The applicant's long-term goal is a successful academic career in clinical psychology. This training grant will enable the applicant to develop a program of research focusing on translational research applying basic cognitive neuroscience techniques to research on schizophrenia. Previous research suggests that broadly defined cognitive control deficits are associated with an increase in language production symptoms (i.e., formal thought disorder (FTD);Kerns &Berenbaum, 2002) in people with schizophrenia. However, the relationship between specific components of cognitive control, such as goal maintenance (i.e., the maintenance and representation of task context) and FTD in schizophrenia is unclear. For instance, based on previous research (Kerns et al., 2004b), it remains unclear whether complex prefrontal cortex goal maintenance versus sustained processing in the temporal lobe plays a critical role in the production of normal goal-relevant language production. In addition, although some previous studies have found an association between goal maintenance and FTD in people with schizophrenia, those studies did not use the most well-validated speech and goal maintenance tasks. Furthermore, if goal maintenance is critical for goal-relevant language production, experimentally increasing or decreasing goal maintenance demands should increase or decrease FTD in people with schizophrenia, which has not yet been demonstrated.
The specific aims of the current research are to examine whether 1) PFC goal maintenance is associated with goal-relevant language production, 2) FTD in schizophrenia is associated with poor goal maintenance task performance and 3) experimental manipulations that increase or decrease goal maintenance demands cause an increase or decrease in FTD in people with schizophrenia. The proposed research involves two studies. Study 1 will include healthy, non-psychiatric controls, while Study 2 will include people with schizophrenia. Both studies will examine the association between goal maintenance and language production. Study 1 will explore whether PFC goal maintenance is critical for normal goal-relevant language production. Study 2 will further examine the relationship between goal maintenance deficits and language production symptoms in schizophrenia. Overall, the current translational research will use cognitive neuroscience knowledge about specific cognitive control components to identify specific cognitive and neural mechanisms associated with language production symptoms. Understanding the relationship between goal maintenance deficits and FTD in schizophrenia could provide important information for understanding the risk and development of the disorder. At the same time, it is hoped that by understanding cognitive deficits associated with chronic symptoms that this research has the potential to inform intervention research (i.e., use of adjunctive medications, cognitive retraining or rehabilitation) on treatment-refractory aspects of schizophrenia (Green, 2007).
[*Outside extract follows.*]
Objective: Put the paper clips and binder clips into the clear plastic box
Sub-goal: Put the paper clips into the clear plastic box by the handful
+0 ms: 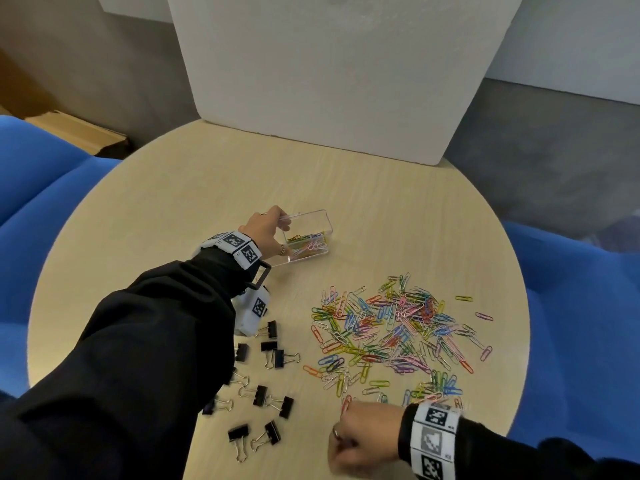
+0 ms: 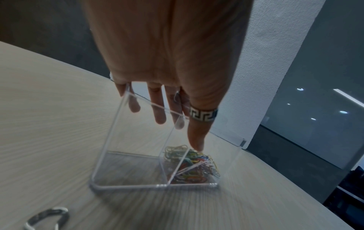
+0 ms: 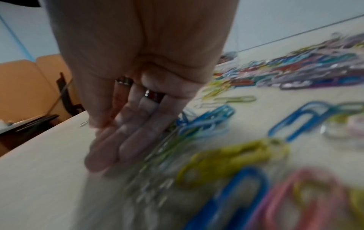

The current research has the potential to inform both prevention efforts and treatment for people with schizophrenia. Understanding the relationship between specific cognitive mechanisms and language production in normal individuals as well as the relationship between impairments in specific cognitive mechanisms and language production symptoms in schizophrenia may impact both psychological and pharmacological treatments for schizophrenia. Moreover, understanding these mechanisms may help to improve functional outcome in people with schizophrenia, since specific cognitive control mechanisms and language production symptoms have been strongly associated with functional outcome.